Whereas we know that afterload can cause relaxation abnormalities in experimental models (5), and we demonstrate a significant relationship between EFP and E_a, we did not find a significant effect of aging on measures of LV diastolic torsion recoil. Age-related increases in afterload could affect early diastolic function by altering LV pressure relaxation, which as stated above can be measured by diastolic torsion recoil (10). Alternatively, a unifying hypothesis is one of left atrial, ventricular, and vascular stiffening. This systemic phenomenon causes an increase in the TSR, since the subendocardium is preferentially affected, and an increase in E_a due to vascular stiffness. EFP is reduced due to a fall in left atrial pressures. Hees et al. (13) have hypothesized that this is due to the aging left atrium becoming both flaccid at low volumes although stiff due to endocardial fibrosis at high volumes. At low volumes, the left atrial pressure might be low due to flaccidity, but at high volumes the pressure might be high due to increased stiffness.

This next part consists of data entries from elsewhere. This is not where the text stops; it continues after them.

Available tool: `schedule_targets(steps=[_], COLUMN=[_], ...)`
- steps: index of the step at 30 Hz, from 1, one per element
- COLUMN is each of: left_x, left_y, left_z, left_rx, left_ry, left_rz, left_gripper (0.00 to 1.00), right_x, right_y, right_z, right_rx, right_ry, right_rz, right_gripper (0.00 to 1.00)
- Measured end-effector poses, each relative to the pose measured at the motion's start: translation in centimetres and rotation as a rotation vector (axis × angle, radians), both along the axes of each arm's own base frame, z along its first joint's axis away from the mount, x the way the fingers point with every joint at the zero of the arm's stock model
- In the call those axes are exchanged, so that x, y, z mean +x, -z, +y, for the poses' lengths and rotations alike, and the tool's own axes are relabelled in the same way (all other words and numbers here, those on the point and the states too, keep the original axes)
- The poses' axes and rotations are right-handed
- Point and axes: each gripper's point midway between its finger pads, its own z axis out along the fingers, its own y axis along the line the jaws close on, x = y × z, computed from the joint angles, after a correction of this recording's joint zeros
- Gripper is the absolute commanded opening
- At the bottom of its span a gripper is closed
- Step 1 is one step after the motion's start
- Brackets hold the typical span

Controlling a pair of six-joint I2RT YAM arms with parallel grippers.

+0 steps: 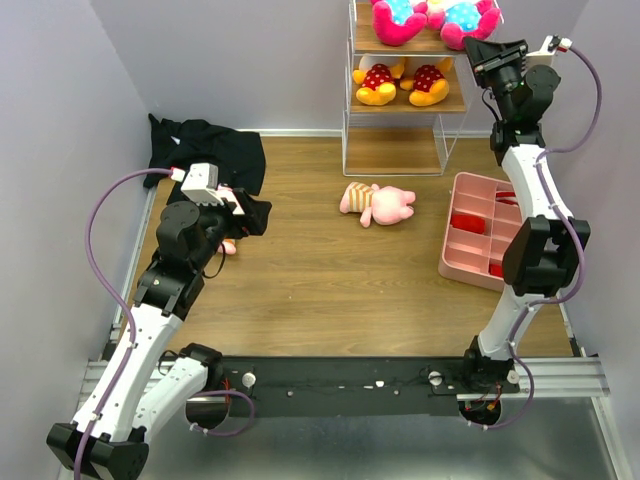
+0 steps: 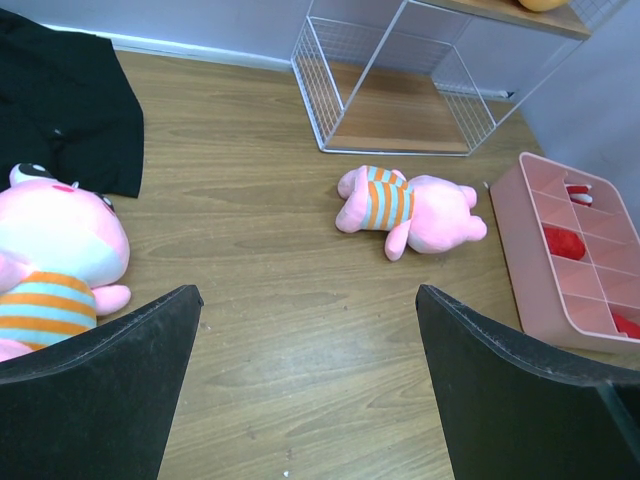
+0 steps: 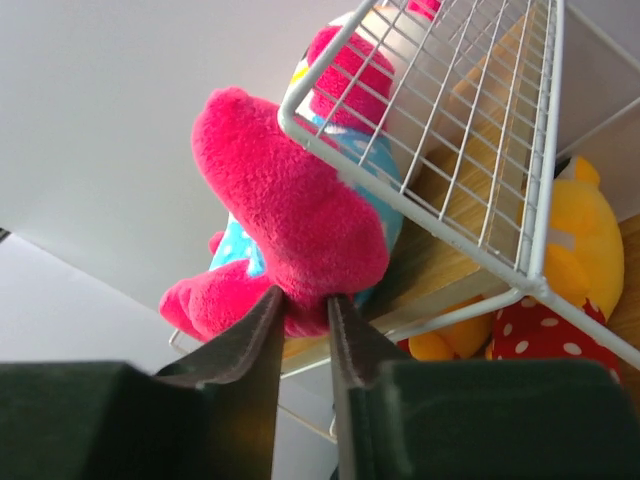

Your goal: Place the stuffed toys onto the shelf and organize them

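Observation:
The shelf (image 1: 392, 150) stands at the back. Two white-and-magenta stuffed toys (image 1: 398, 20) sit on its upper board, two yellow ones (image 1: 378, 82) on the board below. My right gripper (image 1: 485, 48) is up at the upper board's right end. In the right wrist view its tips (image 3: 305, 300) pinch a magenta limb of a toy (image 3: 290, 200) hanging past the shelf wire (image 3: 530, 288). A pale pink striped toy (image 1: 378, 203) (image 2: 415, 205) lies mid-table. Another pink toy (image 2: 55, 255) lies just left of my open, empty left gripper (image 2: 310, 330) (image 1: 240, 215).
A black cloth (image 1: 205, 150) (image 2: 70, 110) lies at the back left. A pink compartment tray (image 1: 480, 230) (image 2: 560, 270) with red items sits on the right, beside the right arm. The shelf's bottom board is bare. A yellow toy (image 3: 570, 250) shows under the wire.

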Motion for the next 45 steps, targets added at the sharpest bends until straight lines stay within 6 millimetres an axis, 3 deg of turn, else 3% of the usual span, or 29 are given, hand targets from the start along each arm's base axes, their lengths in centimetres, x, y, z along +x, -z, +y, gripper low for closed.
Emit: schedule_targets(steps=[8, 16, 22, 26, 32, 35, 38, 42, 43, 45], left_x=[0.1, 0.1, 0.1, 0.1, 0.2, 0.4, 0.4, 0.4, 0.4, 0.4], left_y=[0.1, 0.1, 0.1, 0.1, 0.2, 0.3, 0.6, 0.7, 0.7, 0.7], left_z=[0.0, 0.0, 0.0, 0.1, 0.5, 0.9, 1.2, 1.3, 1.3, 1.3], left_rx=[0.001, 0.001, 0.001, 0.002, 0.006, 0.011, 0.015, 0.018, 0.017, 0.017], left_ry=[-0.001, -0.002, -0.002, -0.003, -0.028, -0.052, -0.069, -0.078, -0.078, -0.077], left_rz=[0.003, 0.003, 0.003, 0.003, 0.005, 0.011, 0.021, 0.023, 0.022, 0.022], left_gripper=[0.99, 0.99, 0.99, 0.99, 0.99, 0.99, 0.99, 0.99, 0.99, 0.99], right_x=[0.1, -1.2, -4.4, -7.2, -12.8, -16.0, -18.1, -20.9, -21.6, -21.9], right_y=[0.9, 0.3, 0.2, 1.5, 7.1, 12.8, 17.8, 25.9, 27.6, 29.0], right_z=[0.3, 0.4, 0.4, 0.5, 1.3, 1.9, 2.5, 4.2, 5.2, 6.5], right_rx=[0.002, -0.009, -0.023, -0.031, -0.094, -0.146, -0.174, -0.208, -0.233, -0.271], right_ry=[-0.019, -0.019, -0.010, -0.007, -0.012, -0.022, -0.036, -0.078, -0.101, -0.133], right_rz=[0.045, 0.082, 0.142, 0.187, 0.319, 0.438, 0.537, 0.710, 0.754, 0.788], right_gripper=[0.54, 0.58, 0.64, 0.64, 0.64, 0.64, 0.63, 0.63, 0.63, 0.62])
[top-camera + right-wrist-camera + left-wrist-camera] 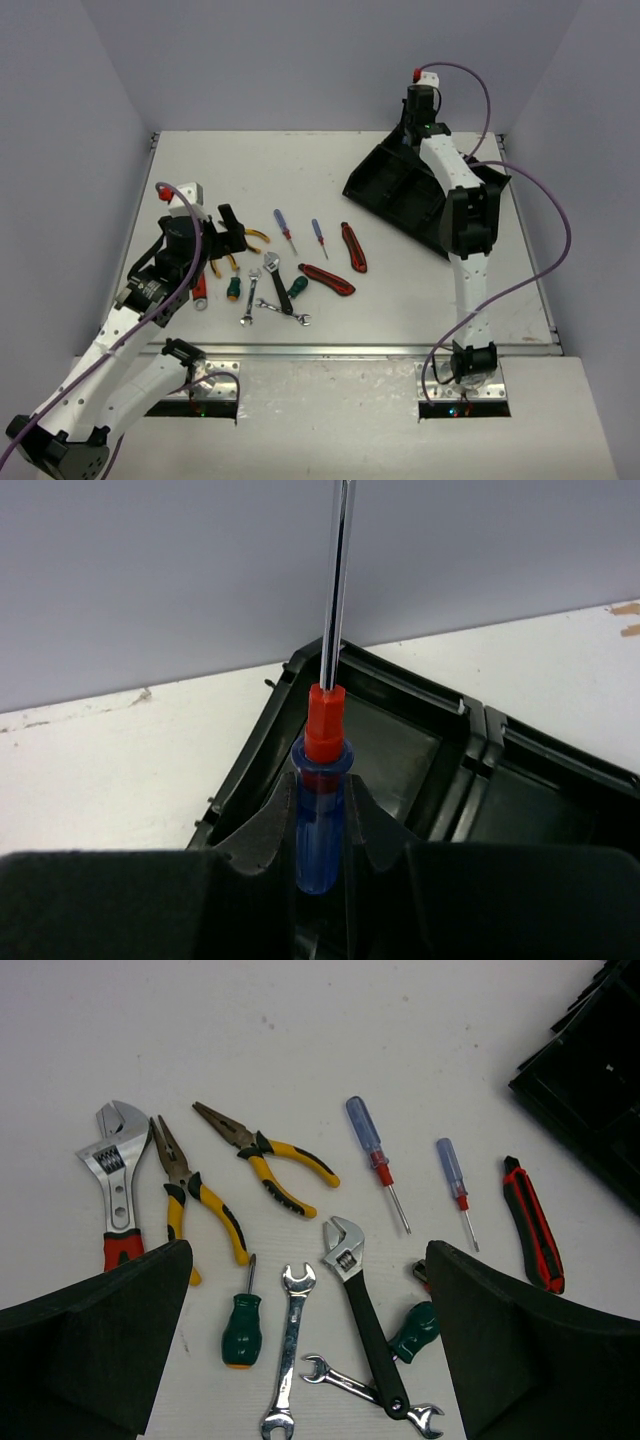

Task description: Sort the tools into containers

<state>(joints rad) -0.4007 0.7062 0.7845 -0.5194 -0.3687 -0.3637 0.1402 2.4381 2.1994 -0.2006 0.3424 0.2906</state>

Whereas there was a significant fall in the PCr/ATP ratio with age, the PCr/ATP ratio had no significant relationship with the other two major functional changes with age, TSR and EFP. Whereas cardiac contraction is an energy-consuming process, these data suggest that the age-related changes in diastolic and systolic function do not have a major energetic basis, and so is consistent with the hypothesis of age-related changes due to fibrosis and stiffening in the left atrium, left ventricle, and vasculature. Our results are in broad agreement with previous attempts to examine the effects of aging on cardiac energetics. Between the young and old groups, we found a decrease in the PCr/ATP ratio of 12%. This is similar to the 15% decrease found by Schocke et al. (29). These results are also in agreement with results by Okada et al. (24) and Köstler et al. (17) where the majority of subjects studied were below the age of 60 and where no change in the ratio of PCr/ATP was found, as found between the two younger groups in our study.

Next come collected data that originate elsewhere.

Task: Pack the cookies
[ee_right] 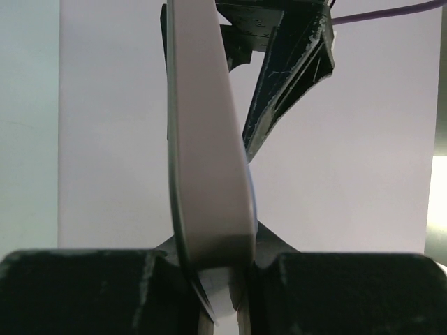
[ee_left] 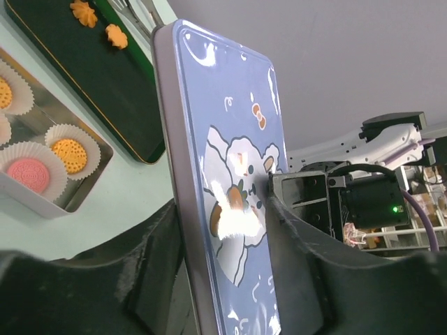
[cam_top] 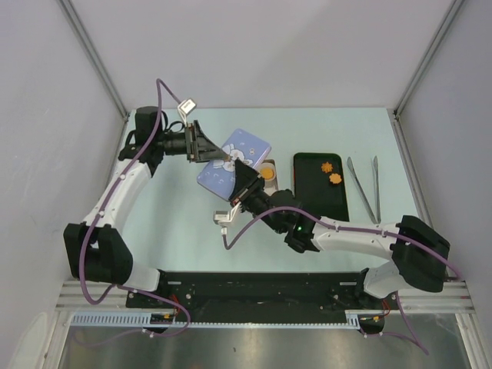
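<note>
Near, the right tool [cam_top: 241, 172] is pinching one edge of the tilted bunny-print lid [ee_left: 216, 98]; farther, the left tool [cam_top: 209, 153] is clamping the opposite edge. The cookies [ee_left: 68, 149] are sitting in the open tin [ee_left: 38, 201] alongside. Levelling the lid before lowering is advisable.

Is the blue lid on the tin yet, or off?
Off. The lid is lifted on edge, clamped by left gripper and right gripper; the tin lies uncovered, cookies in paper cups showing.
</note>
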Controlling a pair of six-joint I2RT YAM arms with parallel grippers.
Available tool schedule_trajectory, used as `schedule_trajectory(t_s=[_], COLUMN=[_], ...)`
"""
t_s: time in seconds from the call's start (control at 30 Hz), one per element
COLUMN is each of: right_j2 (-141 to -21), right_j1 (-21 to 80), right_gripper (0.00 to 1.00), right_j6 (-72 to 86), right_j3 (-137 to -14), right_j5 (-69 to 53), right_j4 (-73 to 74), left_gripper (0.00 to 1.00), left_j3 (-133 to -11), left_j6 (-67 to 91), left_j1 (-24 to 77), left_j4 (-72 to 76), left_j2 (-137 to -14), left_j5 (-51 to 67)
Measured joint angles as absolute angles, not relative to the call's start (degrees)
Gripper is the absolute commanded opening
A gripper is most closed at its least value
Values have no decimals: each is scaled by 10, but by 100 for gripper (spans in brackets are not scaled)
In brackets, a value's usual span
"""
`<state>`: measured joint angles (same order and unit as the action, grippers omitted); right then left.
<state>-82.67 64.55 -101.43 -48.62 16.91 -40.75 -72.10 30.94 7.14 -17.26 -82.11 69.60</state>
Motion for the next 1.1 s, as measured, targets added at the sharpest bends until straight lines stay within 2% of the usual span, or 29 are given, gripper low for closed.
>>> schedule_trajectory(t_s=[0.03,0.1,0.27,0.33,0.4,0.57,0.63,0.7,1.1], right_j2=[-829,-831,-836,-841,-845,-854,-854,-854,-852], right_j1=[646,646,646,645,644,642,642,643,634], right_gripper=[5,6,14,29,35,46,59,66,76], right_j6=[-1015,-1017,-1016,-1014,-1010,-1011,-1012,-1012,-979], right_j3=[-486,-486,-486,-486,-486,-486,-486,-486,-486], right_j5=[169,169,173,176,178,179,180,180,215], right_j4=[-412,-416,-418,-414,-410,-403,-403,-404,-373], left_gripper=[43,38,11,4,0,0,0,0,0], left_j3=[-720,-717,-710,-708,-697,-656,-639,-616,-587], left_j6=[308,305,312,326,350,390,411,435,535], left_j1=[72,72,70,67,66,72,72,68,39], left_j4=[-173,-173,-167,-150,-127,-78,-54,-18,88], left_j2=[-821,-821,-821,-821,-820,-812,-806,-795,-790], left_j5=[692,686,678,684,696,697,695,691,679])
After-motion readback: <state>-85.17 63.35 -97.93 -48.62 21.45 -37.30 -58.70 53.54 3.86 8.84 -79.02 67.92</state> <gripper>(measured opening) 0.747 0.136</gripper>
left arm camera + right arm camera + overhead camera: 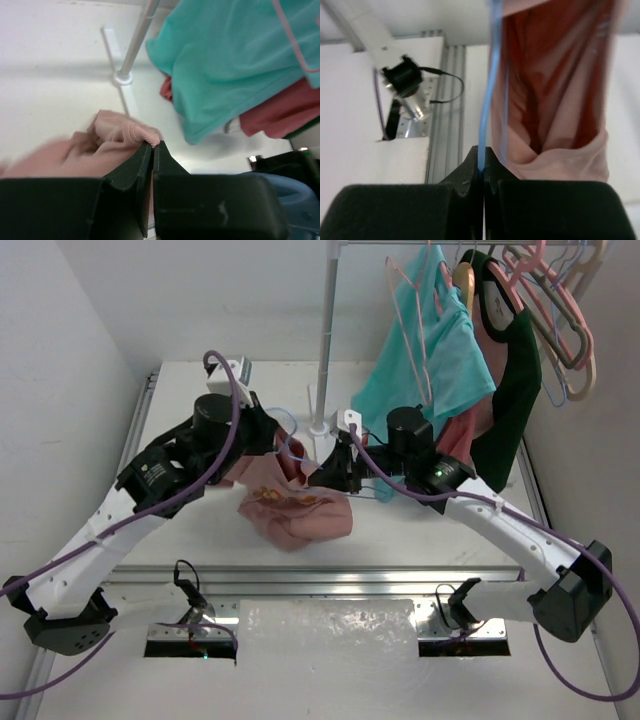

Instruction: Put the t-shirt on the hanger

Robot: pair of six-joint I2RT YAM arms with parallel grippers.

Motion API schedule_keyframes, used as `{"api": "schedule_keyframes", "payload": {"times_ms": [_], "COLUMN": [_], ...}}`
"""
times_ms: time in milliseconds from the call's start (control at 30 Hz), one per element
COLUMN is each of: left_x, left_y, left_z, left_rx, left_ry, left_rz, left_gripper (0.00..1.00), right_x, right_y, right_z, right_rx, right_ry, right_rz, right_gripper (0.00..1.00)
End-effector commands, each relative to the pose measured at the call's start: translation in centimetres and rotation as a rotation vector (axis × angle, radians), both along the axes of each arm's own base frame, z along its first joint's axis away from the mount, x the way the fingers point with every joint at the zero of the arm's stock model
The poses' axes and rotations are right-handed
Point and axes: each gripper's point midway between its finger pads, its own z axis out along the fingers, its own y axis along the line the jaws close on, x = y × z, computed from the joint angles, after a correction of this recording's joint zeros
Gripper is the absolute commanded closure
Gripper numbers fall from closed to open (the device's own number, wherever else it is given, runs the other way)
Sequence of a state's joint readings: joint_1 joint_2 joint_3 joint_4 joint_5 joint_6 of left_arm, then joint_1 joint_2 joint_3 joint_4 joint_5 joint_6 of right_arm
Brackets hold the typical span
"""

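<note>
Dusty pink soft-knit t-shirt (295,508): bunched over the middle of the white table (420,535); light, limp. My left gripper (152,145) pinches its ribbed collar, the best hold. Thin light-blue wire hanger (487,90): springy, nipped in my right gripper (481,150), seemingly inside the shirt.

I'm getting bright overhead light washing out the table (450,540), with glare flaring off the near rail (330,582). The t-shirt (75,150) is smearing at the left wrist view's edge; the hanger (486,100) is blurring close-up.
</note>
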State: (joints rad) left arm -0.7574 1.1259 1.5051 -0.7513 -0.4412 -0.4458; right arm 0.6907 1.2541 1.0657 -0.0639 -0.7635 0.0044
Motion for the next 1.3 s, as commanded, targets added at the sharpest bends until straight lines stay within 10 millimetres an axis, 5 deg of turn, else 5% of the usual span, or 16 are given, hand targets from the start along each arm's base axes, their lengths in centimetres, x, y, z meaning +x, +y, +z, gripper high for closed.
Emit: {"api": "schedule_keyframes", "payload": {"times_ms": [0,100,267,300,367,400,433,633,733,967,1267], "left_x": [-1.0,-2.1,-3.0,-3.3,-3.7,-3.6,-3.8,-4.3,-5.0,-6.2,-4.1], "left_y": [-0.9,-3.3,-4.1,-4.2,-4.0,-3.6,-2.9,1.3,1.6,-0.4,-2.5], "left_z": [5.6,6.1,5.5,5.5,5.1,5.4,5.1,6.2,6.3,4.8,3.5], "left_rx": [-0.104,-0.134,-0.122,-0.118,-0.093,-0.082,-0.056,0.088,0.155,0.34,0.425], "left_ry": [-0.128,-0.124,-0.11,-0.11,-0.098,-0.104,-0.094,-0.19,-0.26,-0.499,-0.523], "left_rz": [-0.103,-0.248,-0.325,-0.342,-0.357,-0.341,-0.329,-0.245,-0.302,-0.552,-0.604], "left_gripper": [1.0,1.0,1.0,0.93,0.53,0.12,0.01,0.0,0.0,0.0,0.0], "right_x": [-4.0,-2.9,-0.7,-0.1,0.5,0.9,0.9,1.1,1.3,0.4,-1.7], "right_y": [1.3,2.1,2.4,2.2,1.7,1.3,1.2,0.6,0.3,-2.1,-3.0], "right_z": [2.4,2.7,3.2,3.2,3.3,3.3,3.3,3.0,2.5,1.2,1.8], "right_rx": [0.147,0.179,0.247,0.261,0.308,0.318,0.324,0.312,0.269,0.238,0.241], "right_ry": [-0.158,-0.133,-0.171,-0.155,-0.169,-0.144,-0.147,-0.141,-0.114,-0.005,0.015], "right_rz": [0.304,0.264,0.133,0.093,0.05,0.031,0.031,0.046,0.071,0.186,0.255], "right_gripper": [1.0,1.0,1.0,1.0,1.0,1.0,1.0,1.0,1.0,1.0,1.0]}}
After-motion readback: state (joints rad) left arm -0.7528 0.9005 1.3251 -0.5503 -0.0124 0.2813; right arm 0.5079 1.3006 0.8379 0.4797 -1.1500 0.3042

Limitations of this study include the fact that cardiac energetic measurements are not spatially localized to the same extent as imaging measures and are taken predominantly from the anterior cardiac wall, whereas cardiac morphology and tagging measures take into account the entire left ventricle mass. Our oldest subject was only 69 years old, and this may have prevented us seeing some of the most severe alterations in diastolic function, wall motion, and cardiac energetics possible in the oldest patients. Subject numbers were limited, and this led to underpowering on some variables, notably longitudinal shortening, which might have been found to significantly decrease with age with a larger cohort. The changes in end-diastolic and end-systolic volumes with age are not linear, with a reduction in the middle-aged group. This has not been seen in other studies (8, 18), and the reason for this is unclear and is not explained by our data.

In conclusion, normal aging of the left ventricle is characterized by impaired early diastolic filling, an increase in the TSR, and reduced cardiac energetics. Whereas the functional measures are closely related, they do not have a major energetic component. This understanding of normal aging of the heart provides important information necessary to understand age-related cardiovascular diseases such as diastolic heart failure.

GRANTS

The study was funded by the Newcastle NIHR Biomedical Research Centre in Ageing (Stroke and Cardiovascular theme).

DISCLOSURES

No conflicts of interest are declared by the authors.

ACKNOWLEDGMENTS

We thank the patients and volunteers for contributing to this study. In addition, we acknowledge the significant contribution from Lilian Fairbairn-Smith and Judith Coulson, Research Nurses, and Tim Hodgson, Tamsin Gaudie, Carol Smith, and Louise Morris, the Research Radiographers.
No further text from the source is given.